みなさんこんにちは。バンドルカードというVisaプリペイドカードサービスを提供している、㈱カンム@8makiです。今までマニアックなFinTech話を展開してきましたが、もっと裾野の広いことを書いていきますシリーズ。

#1 生活を変えてきたFinTechサービスとその系譜
#2 日本のキャッシュレス決済の歴史
#3 なぜデビットカードが日本で普及しないのか?
#4 FinTech事業はBSの勝負
#5 FinTechとは何なのか?
#6 リテール金融(キャッシュレス・ネット銀行・ネット証券)の競争環境と経済圏

今までキャッシュレスを中心にFinTechについて書いてきました。ここで初心に戻り、FinTechの定義や意義について触れたいと思います。

FinTech / 金融の定義

FinTech(フィンテック)とは、金融(Finance)と技術(Technology)を組み合わせた造語で、金融サービスと情報技術を結びつけたさまざまな革新的な動きを指します。
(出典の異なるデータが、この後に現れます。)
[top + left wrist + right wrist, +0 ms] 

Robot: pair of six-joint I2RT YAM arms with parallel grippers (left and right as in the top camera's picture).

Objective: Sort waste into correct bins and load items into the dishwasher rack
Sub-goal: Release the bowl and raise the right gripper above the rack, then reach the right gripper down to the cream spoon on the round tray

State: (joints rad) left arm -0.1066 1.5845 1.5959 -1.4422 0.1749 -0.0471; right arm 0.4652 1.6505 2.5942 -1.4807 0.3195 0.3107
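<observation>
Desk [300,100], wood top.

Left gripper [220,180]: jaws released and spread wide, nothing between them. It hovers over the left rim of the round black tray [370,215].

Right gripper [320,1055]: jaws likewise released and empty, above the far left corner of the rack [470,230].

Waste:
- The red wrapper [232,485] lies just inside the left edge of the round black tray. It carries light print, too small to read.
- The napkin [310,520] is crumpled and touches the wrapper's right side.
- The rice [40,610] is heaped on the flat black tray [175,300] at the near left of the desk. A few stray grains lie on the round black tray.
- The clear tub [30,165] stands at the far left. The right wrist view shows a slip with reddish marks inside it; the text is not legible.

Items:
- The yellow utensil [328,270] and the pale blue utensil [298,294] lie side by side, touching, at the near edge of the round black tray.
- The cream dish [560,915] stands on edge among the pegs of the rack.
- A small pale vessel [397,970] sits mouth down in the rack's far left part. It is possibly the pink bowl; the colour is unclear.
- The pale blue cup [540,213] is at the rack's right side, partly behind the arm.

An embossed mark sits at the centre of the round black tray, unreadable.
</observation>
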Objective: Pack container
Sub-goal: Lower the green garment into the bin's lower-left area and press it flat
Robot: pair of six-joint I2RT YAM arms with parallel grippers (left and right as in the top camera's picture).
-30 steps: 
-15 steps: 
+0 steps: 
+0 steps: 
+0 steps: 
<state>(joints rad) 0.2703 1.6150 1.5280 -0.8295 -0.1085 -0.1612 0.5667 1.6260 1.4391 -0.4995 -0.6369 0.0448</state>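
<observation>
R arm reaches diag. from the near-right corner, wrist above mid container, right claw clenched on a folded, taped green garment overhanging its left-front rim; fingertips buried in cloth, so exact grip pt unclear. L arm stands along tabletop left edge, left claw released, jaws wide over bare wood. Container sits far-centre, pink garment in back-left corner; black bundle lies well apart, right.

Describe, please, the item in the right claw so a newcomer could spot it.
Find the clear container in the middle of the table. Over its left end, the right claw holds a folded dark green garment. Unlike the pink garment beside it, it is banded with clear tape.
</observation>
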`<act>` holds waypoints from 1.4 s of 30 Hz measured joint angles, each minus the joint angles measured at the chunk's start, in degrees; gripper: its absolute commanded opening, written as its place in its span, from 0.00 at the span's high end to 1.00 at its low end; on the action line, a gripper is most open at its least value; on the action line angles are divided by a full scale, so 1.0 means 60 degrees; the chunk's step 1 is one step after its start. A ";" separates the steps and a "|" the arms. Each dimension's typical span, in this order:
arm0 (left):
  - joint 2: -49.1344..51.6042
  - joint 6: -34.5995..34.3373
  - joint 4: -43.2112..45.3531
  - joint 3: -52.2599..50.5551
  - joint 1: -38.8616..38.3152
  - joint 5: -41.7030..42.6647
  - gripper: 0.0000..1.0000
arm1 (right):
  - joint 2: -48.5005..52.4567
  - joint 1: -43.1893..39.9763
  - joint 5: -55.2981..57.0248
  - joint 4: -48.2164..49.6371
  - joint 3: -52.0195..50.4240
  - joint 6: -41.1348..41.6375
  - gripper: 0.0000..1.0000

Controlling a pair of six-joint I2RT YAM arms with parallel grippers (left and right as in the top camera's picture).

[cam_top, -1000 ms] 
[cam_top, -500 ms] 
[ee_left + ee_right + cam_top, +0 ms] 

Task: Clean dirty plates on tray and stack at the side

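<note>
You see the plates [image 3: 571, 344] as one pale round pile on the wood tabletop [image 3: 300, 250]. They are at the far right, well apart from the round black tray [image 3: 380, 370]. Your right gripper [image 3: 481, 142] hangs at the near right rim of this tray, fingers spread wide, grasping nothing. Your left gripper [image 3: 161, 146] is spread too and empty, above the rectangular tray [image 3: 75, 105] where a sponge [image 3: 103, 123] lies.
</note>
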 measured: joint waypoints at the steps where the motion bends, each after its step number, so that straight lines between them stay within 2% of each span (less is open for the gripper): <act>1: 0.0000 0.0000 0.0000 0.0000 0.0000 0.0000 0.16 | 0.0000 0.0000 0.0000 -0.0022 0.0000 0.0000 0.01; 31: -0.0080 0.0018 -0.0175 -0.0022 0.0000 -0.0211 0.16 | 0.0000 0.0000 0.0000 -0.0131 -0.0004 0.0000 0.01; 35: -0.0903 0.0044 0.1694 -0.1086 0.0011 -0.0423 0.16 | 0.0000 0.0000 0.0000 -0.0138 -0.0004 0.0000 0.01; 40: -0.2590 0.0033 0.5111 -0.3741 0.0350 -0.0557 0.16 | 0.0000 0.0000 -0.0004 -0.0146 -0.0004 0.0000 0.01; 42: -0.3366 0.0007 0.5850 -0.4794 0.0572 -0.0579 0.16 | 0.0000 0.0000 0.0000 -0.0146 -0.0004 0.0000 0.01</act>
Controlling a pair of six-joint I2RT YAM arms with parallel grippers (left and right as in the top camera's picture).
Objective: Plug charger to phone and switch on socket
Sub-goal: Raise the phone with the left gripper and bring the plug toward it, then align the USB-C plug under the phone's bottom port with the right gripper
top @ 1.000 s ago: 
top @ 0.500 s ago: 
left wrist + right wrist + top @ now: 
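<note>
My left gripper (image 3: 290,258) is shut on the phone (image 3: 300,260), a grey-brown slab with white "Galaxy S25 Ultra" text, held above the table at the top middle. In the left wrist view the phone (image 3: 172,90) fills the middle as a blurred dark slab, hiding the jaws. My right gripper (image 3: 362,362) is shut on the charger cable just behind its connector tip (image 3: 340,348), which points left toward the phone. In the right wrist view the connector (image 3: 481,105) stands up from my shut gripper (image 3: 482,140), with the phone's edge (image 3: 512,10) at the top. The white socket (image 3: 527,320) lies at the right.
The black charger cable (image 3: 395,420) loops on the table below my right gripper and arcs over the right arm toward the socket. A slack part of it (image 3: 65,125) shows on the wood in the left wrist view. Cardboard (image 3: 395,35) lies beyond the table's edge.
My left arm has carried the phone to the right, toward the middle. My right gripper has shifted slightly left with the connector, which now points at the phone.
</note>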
FinTech(フィンテック)とは何ですか?日本銀行

FinTechを一文で表すとこのような感じですが、ではそもそも金融とは何か?から考えたいと思います。

私は金融を、お金の移動をスムーズにすることで、経済成長を促す存在だと捉えています。会社のインタビュー記事で下図のように説明しています。要はお金が移動するということは、それと同時に消費や投資という経済活動が起き、富・資産が増えることで、経済が成長していくとしています。

なぜ金融が世の中に必要かを紐解くと、「お金を移動しやすくし、経済成長を早くする」こと。「お金が移動することが最大の価値」なんですね。
たとえば、AさんとBさんがいて、AさんがBさんに家を建てるようにお願いをした。Aさんが100万円渡してBさんが100万円を得て、Aさんは家を得た。今度はBさんが、その100万円を、Aさんに渡して車を作ってもらった。そうなるとAさんの手元には100万円が戻ってきて家があり、Bさんには車がある。結局100万円自体は、増えても減ってもいないけど、家と車を手に入れられた……ということが経済です。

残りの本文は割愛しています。